> **Work instructions**
Determine how many lines in the records that follow hold the string "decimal". Only that number should be returned.

══ Dataset extract ══

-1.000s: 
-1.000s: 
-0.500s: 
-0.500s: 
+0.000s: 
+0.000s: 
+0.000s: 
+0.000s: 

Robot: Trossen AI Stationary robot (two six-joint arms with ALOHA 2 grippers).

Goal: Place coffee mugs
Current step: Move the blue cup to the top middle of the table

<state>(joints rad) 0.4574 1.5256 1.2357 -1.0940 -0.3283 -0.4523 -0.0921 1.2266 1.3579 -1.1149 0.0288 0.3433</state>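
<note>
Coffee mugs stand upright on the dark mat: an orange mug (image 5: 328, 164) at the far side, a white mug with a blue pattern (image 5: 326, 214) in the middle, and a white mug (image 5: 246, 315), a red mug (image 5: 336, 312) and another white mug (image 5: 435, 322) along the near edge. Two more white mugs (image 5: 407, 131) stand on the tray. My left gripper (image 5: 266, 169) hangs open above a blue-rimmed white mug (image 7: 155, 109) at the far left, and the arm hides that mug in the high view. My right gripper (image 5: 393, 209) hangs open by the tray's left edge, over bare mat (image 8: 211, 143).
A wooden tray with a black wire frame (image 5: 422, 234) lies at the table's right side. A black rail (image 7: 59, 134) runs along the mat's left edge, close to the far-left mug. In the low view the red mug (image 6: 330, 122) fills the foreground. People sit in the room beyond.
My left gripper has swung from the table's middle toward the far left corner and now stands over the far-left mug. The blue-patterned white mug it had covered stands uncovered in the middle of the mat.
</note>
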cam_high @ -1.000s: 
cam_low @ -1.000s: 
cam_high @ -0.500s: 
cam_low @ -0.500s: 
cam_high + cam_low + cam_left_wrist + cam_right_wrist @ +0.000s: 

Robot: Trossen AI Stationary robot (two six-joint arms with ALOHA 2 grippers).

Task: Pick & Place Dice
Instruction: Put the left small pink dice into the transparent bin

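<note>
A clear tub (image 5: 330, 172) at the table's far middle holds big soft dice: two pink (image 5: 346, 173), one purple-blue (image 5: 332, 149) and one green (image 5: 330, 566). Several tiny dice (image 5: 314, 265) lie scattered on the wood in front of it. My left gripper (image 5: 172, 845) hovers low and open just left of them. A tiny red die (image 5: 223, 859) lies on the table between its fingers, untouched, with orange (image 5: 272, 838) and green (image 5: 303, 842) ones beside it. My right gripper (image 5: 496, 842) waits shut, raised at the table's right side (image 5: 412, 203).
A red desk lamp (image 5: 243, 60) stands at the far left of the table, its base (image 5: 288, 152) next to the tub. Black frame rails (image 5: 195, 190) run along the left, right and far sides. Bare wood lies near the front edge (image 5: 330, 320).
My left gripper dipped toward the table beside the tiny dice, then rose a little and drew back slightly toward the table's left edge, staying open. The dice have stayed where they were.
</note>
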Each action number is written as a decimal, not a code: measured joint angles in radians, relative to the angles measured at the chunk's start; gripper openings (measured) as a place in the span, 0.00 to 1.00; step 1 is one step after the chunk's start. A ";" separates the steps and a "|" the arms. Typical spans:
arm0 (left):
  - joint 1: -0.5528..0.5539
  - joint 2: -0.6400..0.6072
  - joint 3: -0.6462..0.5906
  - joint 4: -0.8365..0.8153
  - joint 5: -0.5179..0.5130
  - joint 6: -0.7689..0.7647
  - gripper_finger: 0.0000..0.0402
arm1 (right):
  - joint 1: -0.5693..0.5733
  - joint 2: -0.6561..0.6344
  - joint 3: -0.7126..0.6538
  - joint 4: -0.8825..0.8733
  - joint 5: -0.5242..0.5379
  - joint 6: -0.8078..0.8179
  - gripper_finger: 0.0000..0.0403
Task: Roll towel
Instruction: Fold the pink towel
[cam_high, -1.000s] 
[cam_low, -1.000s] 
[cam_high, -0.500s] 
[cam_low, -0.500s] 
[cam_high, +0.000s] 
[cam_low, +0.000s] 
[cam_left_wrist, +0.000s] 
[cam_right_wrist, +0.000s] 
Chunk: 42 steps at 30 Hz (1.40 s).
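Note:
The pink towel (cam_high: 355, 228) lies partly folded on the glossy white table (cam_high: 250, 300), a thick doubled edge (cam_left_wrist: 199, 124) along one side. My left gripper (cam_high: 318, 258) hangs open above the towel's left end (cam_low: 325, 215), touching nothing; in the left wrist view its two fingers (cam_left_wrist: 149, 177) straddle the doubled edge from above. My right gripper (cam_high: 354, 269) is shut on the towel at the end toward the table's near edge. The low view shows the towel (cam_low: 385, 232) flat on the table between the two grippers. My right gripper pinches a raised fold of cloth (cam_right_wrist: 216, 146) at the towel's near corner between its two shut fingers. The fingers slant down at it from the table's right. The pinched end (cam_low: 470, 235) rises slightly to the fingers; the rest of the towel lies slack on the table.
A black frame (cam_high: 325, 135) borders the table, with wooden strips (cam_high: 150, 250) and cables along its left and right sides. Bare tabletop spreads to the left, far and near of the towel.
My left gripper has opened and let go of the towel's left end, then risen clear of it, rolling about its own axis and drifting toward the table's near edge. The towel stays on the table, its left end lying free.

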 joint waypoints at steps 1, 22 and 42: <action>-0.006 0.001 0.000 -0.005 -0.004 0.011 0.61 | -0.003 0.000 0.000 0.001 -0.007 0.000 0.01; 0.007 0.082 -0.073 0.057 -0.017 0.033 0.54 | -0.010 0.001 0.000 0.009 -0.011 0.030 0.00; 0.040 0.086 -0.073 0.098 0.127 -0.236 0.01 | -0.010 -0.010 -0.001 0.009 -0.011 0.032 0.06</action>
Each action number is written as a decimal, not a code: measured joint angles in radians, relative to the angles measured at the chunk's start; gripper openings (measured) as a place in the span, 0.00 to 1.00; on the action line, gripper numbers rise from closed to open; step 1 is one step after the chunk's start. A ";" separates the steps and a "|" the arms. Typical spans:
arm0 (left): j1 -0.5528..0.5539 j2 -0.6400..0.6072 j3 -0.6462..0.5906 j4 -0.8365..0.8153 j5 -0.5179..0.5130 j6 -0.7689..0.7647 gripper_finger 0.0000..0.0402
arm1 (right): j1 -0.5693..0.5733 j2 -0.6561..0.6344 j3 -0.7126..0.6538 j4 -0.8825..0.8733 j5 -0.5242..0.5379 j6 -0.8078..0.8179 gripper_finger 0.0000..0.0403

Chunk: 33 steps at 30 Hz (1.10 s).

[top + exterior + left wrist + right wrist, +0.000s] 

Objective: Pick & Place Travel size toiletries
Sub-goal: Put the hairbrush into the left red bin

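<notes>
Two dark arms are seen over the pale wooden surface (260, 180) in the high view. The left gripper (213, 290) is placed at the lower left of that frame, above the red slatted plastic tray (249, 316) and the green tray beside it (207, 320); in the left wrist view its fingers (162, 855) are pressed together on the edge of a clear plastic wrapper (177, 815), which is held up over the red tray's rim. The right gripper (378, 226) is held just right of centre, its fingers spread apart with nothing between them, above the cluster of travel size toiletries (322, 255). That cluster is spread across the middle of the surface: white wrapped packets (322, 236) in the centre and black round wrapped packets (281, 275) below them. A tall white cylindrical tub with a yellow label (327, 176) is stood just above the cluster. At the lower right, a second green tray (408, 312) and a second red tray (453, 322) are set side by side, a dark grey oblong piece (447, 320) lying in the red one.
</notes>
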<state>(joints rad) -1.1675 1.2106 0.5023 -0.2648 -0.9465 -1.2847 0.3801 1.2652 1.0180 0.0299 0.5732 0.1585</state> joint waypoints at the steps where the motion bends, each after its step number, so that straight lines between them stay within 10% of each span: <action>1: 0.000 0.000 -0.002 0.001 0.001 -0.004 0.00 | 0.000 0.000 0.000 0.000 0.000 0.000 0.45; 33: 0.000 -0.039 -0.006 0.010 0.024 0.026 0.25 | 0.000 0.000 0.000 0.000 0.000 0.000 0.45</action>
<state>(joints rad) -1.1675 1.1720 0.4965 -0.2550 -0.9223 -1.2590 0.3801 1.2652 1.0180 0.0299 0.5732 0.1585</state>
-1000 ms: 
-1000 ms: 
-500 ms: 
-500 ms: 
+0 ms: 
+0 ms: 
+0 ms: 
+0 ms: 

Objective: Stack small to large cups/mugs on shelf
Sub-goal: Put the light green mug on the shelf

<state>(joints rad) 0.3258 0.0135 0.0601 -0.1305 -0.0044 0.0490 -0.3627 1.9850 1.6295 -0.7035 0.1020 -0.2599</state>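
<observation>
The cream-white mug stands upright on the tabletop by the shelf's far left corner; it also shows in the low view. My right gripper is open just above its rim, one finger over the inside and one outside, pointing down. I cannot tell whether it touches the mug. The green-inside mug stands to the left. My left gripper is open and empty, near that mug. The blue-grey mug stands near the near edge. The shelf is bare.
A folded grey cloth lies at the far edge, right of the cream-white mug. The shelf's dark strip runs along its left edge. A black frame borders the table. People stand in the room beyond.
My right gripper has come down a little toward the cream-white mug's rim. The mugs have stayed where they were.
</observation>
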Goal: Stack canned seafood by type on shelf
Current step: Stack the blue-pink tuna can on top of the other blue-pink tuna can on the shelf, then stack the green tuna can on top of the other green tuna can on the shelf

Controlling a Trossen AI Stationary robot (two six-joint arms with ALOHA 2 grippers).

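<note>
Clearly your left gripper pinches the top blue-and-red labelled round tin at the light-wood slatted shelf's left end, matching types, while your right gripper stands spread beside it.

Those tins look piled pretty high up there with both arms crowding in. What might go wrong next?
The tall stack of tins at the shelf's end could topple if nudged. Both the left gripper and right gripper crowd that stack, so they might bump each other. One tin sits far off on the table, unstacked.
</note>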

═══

> **Your response**
2